Bilyeu disappeared in early January while searching for antiquities dealer and writer Forrest Fenn's $2 million trove in northern New Mexico.
Fenn dropped clues about the treasure in a cryptic poem in his 2011 memoir, "The Thrill of the Chase." The self-published work spurred tens of thousands to search for Fenn's loot.
An eccentric 85-year-old from Santa Fe, Fenn has inspired a cult following since his announcement that he stashed a small bronze chest somewhere in the Rocky Mountains. Amid the craze, he has tried to dissuade people from searching in the winter, saying the treasure is not hidden in a dangerous place.
He also tells followers not to look "any place where an 80-year-old man couldn't put it."
Treasure hunters have searched in vain through remote corners of New Mexico, Yellowstone National Park and elsewhere in the mountains. They share their experiences on blogs and brainstorm about the clues. The mystery has been featured on national networks, igniting even more interest.
Family and friends say Bilyeu, who would have turned 55 in February, bought a raft and set out on Jan. 5 after scouting for two weeks along the river west of Santa Fe. He had a GPS device, a wetsuit and waders. He brought along his little white dog, Leo.

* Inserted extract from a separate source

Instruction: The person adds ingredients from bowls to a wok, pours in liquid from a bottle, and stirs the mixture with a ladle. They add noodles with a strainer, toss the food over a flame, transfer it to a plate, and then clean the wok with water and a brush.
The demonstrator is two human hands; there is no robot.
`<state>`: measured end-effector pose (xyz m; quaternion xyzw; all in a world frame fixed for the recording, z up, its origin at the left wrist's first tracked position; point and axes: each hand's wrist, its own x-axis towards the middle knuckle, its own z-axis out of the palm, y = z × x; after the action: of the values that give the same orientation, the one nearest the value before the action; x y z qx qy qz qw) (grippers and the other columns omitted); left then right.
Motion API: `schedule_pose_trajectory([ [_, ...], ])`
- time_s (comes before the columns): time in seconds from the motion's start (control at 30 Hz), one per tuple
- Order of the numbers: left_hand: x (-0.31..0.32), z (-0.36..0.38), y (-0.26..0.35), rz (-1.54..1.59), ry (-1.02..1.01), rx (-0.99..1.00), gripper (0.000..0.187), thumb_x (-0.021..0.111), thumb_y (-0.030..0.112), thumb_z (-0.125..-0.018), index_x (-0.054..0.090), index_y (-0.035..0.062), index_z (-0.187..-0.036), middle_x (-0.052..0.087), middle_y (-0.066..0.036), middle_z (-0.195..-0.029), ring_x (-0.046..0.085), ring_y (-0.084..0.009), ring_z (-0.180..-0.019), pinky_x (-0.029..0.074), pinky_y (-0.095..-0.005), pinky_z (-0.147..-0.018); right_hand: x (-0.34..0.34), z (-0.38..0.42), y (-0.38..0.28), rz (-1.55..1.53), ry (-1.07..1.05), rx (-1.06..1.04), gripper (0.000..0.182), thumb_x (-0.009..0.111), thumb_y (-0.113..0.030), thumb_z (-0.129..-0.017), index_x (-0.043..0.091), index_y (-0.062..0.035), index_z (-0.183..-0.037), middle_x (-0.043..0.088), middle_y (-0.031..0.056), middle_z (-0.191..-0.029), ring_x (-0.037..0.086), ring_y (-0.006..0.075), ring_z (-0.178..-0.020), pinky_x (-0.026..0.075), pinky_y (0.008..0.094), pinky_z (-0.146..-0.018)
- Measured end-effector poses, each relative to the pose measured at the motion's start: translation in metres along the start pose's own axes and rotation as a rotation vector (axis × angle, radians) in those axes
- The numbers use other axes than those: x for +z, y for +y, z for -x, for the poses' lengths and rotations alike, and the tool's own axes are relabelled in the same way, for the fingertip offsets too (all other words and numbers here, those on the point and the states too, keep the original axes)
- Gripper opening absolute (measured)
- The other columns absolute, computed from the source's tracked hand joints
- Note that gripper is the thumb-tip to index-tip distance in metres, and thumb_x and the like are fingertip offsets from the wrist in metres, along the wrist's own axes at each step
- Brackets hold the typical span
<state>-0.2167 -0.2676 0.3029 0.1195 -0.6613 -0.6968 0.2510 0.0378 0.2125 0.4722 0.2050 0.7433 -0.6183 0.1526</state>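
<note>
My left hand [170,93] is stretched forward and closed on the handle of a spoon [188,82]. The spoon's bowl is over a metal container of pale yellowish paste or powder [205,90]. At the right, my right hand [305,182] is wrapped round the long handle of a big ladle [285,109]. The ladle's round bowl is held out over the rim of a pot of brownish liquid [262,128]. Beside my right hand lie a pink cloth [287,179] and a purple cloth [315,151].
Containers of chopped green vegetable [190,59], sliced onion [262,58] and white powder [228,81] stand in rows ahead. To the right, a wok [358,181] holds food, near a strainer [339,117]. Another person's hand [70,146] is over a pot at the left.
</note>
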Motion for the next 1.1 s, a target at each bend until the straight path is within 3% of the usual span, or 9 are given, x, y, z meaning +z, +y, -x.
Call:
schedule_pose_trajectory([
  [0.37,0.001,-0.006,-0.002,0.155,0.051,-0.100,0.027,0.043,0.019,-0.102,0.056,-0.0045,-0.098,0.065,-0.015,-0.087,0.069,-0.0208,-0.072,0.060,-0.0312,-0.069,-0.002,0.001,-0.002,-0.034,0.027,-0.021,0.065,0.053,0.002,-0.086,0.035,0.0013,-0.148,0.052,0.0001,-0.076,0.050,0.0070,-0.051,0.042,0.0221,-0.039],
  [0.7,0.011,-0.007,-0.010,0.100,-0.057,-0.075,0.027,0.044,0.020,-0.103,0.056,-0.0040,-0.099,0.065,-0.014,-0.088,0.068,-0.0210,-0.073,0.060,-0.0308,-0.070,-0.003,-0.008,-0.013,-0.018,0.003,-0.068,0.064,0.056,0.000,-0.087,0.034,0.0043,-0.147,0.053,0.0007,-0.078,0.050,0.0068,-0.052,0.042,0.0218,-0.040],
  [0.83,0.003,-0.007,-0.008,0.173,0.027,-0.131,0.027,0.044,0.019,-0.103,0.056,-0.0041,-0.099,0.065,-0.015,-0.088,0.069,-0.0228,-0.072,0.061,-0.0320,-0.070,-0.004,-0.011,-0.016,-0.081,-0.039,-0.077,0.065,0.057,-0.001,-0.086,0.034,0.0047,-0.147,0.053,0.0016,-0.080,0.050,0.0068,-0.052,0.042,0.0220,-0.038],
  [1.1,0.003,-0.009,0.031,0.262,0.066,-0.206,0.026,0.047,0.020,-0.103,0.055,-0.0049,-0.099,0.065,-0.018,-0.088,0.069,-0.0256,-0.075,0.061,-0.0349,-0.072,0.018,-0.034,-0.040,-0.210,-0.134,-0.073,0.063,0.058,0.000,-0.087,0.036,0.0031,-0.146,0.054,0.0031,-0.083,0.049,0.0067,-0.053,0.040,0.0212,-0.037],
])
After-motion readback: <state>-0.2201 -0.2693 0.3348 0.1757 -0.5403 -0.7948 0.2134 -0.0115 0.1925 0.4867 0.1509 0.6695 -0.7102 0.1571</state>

More than a week passed before a worried friend reached out to Bilyeu's ex-wife in Florida, Linda Bilyeu, who filed a missing person's report on Jan. 14. His raft and dog were found the next day.
Authorities called off the official search for Bilyeu in January, citing a lack of evidence to point them in the right direction. But Bilyeu's friends, fellow treasure hunters and family, including his ex-wife, continued their own search.
Fenn also joined in what became an increasingly desperate mission last winter to find Bilyeu.
He wasn't the first "Fenner" whose disappearance spurred a search.
Three years ago, a woman from Texas — drawn by a national television report about the treasure — got lost searching the mountains near Bandelier National Monument in New Mexico. She spent a March night in rugged terrain and was walking out the next day when rescuers found her.